WORK REQUEST :: From the listing below, extract every line containing "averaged".

□ □ □ □

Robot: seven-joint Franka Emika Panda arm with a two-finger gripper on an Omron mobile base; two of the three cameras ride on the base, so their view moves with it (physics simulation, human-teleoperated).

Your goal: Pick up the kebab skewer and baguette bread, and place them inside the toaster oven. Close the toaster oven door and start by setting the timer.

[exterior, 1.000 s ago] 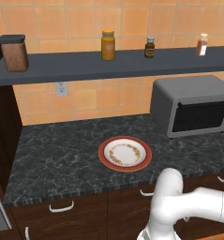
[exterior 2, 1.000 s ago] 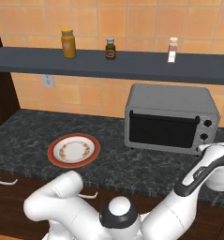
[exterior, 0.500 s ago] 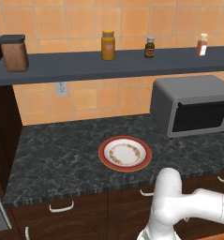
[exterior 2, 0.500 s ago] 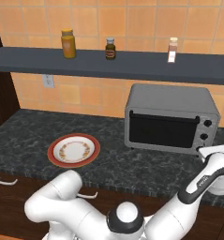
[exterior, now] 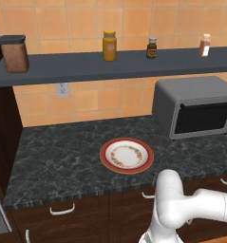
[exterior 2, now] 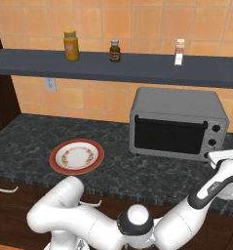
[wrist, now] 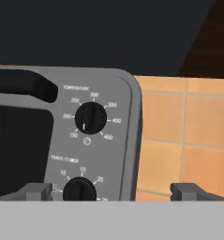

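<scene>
Gripper (wrist: 111, 191) jaws wide, nothing btwn them, facing toaster oven (exterior 2: 176, 123) control panel, lower timer knob (wrist: 79, 190) just by left fingertip (wrist: 36, 191). Arm stretched low toward oven's right front corner. Toaster oven door (exterior 2: 168, 134) shut. Red-rimmed plate (exterior 2: 77, 156) well left of oven

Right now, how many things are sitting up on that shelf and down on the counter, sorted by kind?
Jars and bottles on the shelf: 4 (brown canister, yellow jar, dark bottle, pale shaker)
Plates: 1 (red-rimmed plate)
Toaster ovens: 1 (toaster oven, door shut)
Total: 6
</scene>
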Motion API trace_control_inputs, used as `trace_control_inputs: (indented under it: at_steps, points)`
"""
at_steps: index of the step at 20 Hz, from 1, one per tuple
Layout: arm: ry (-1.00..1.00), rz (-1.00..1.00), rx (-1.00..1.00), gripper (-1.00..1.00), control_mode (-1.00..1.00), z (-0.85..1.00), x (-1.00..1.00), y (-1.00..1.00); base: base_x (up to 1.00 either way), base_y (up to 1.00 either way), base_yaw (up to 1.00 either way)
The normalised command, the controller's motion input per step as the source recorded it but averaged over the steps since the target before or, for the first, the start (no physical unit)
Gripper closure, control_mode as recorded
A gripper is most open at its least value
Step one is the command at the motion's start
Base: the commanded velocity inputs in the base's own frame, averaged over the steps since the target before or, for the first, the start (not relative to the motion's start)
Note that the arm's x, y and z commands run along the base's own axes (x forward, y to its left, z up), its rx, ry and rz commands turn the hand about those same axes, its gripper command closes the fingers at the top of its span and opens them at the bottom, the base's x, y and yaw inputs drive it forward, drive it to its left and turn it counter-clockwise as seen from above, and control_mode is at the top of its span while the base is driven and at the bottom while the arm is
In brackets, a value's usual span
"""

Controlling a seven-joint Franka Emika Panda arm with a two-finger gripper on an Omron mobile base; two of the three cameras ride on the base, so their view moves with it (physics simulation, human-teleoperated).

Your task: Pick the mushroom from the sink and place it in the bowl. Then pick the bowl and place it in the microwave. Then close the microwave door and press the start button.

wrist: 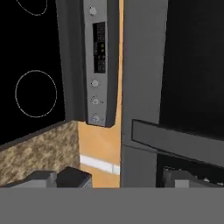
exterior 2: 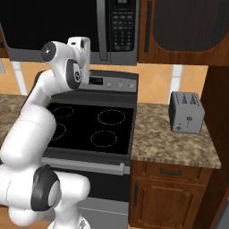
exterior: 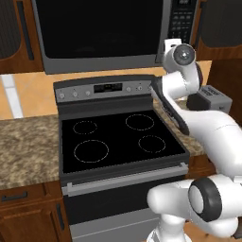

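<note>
The black microwave (exterior: 101,66) hangs over the range, and its dark-glass door (exterior: 94,28) sits flush with the front, shut. A keypad strip (exterior: 182,19) runs down its right side; I cannot single out the start button. My arm is raised, and my gripper (exterior: 173,45) is close in front of the microwave's lower right corner, by the door handle (exterior 2: 102,31). The hand hides its fingers, so their state does not show. The rolled hand view has the door (wrist: 192,65) and its handle bar (wrist: 175,140) on the right. The mushroom, bowl and sink are out of view.
A black glass-top stove (exterior: 118,137) with a grey control panel (exterior: 106,89) stands under the microwave. A grey toaster (exterior 2: 187,112) sits on the granite counter (exterior 2: 170,143) to the right. Wooden cabinets (exterior 2: 188,31) flank the microwave.
</note>
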Motion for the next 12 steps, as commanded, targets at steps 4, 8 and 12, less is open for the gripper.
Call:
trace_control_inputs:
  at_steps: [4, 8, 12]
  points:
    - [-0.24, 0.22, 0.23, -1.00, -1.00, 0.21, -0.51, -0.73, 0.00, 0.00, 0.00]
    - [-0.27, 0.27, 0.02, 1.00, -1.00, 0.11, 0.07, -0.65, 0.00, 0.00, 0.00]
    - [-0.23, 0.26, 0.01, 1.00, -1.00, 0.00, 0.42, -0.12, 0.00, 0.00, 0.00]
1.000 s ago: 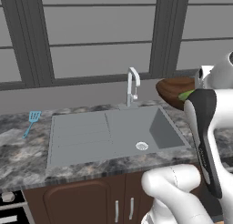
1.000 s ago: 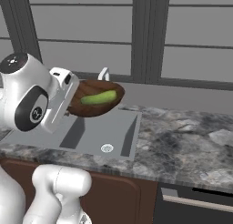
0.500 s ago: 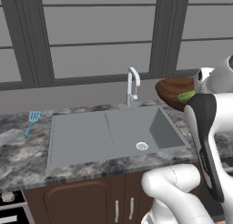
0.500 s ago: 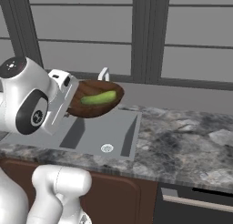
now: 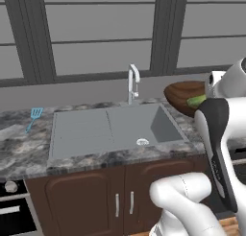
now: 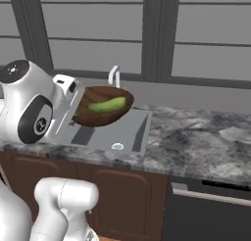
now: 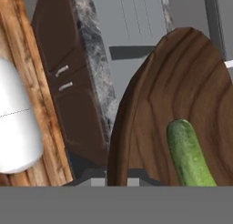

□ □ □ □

TASK OUTPUT ::
The normalised command, the controller's motion input per step as the source recorded it but averaged over the steps since the target before or, for the first, the start (no physical unit)
Base: the commanded velocity inputs in the base's own frame, averaged over the steps since the target before or, for the first, the start (not relative to the motion's start)

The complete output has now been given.